Comedy isn’t the only way Fuller has tried to impact people. He has also used his notoriety to organize a number of project for veterans – recruiting people to send birthday cards to local vets and holding drive for things like blankets and shoes for vets at Bill Nichols State Veteran’s Home in Alexander City.

“Oftentimes people want to help, but they don’t know how to,” Fuller said. “And a lot of times, when you give to these big organizations, very few of the donations actually trickle down to the veterans themselves.”

He uses Facebook, among other methods, to get his friends and fans involved.

“We kind of forget about those old guys who served 70 years ago, who are responsible for our very way of life today,” Fuller said. “I just like to show my appreciation for the veterans, and others do too. It’s important that any time you see one of those guys at the store wearing a Korean hat or a World War II cap, go up and talk to them. They’ll love it. Just say, ‘Thank you. We appreciate you.’ And if they’re a Vietnam veteran, say ‘Thank you and welcome home.’ They never got that welcome.”

And as if comedy, military service and recognizing veterans isn’t enough, Fuller also stays busy with a growing side-career writing.

“When I started writing for the ‘Observer,’ that’s when I learned, ‘Hey, I really enjoy this,” said Fuller, whose weekly column appears in the “Observer.” “Writing is the one thing you can really do at your own pace.

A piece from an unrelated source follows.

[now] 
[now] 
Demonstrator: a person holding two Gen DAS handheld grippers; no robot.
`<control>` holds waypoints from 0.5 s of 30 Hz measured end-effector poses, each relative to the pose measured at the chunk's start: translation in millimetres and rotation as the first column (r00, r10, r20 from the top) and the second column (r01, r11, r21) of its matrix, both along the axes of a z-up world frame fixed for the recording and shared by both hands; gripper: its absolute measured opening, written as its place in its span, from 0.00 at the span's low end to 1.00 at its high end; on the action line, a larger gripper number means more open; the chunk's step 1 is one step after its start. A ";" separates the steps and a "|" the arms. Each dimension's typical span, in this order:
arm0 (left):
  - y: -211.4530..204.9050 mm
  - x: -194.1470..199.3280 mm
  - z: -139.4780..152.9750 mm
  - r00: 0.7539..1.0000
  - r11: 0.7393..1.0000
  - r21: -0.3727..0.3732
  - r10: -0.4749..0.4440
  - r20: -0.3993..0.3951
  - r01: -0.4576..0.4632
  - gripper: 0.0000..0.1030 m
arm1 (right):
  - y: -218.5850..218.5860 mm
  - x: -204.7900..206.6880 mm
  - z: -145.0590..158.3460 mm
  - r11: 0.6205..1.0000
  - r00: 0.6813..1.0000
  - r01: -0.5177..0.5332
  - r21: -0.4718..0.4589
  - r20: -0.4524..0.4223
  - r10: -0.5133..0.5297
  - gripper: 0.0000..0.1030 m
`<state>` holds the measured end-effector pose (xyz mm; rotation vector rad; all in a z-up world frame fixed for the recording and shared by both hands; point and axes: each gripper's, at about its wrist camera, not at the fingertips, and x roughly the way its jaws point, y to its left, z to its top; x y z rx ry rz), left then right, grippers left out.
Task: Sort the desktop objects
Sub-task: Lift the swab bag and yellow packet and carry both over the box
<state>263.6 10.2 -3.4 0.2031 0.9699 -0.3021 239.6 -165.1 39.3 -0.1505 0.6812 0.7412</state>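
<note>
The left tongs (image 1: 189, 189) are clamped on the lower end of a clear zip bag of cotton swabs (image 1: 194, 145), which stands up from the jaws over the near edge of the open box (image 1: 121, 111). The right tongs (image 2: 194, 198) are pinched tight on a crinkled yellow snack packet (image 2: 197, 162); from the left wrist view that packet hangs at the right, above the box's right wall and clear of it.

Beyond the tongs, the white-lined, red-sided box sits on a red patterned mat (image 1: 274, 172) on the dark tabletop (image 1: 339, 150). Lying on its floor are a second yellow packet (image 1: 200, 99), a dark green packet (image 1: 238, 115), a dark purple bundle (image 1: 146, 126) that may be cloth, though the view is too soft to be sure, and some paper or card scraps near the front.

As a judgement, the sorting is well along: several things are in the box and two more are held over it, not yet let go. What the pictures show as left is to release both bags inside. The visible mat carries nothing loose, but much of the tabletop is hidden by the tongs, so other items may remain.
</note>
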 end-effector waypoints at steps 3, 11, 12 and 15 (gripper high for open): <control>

It’s really peaceful – it’s therapeutic.”

Fuller has also flexed his writing skills in the “Chicken Soup” books, in addition to writing for East Alabama Living.

“I’m actually getting ready to start on my book about my life and my journey,” Fuller said. “We grew up poor. My father was a diabetic, he was blind, and he died when I was 8. My parents were divorced when I was 2. The stuttering, the military – my whole motto in life is ‘Adapt and Overcome.’ I’ve had some interesting and unique experiences in life, and the book will be humorous … and hopefully change a life or two along the way.”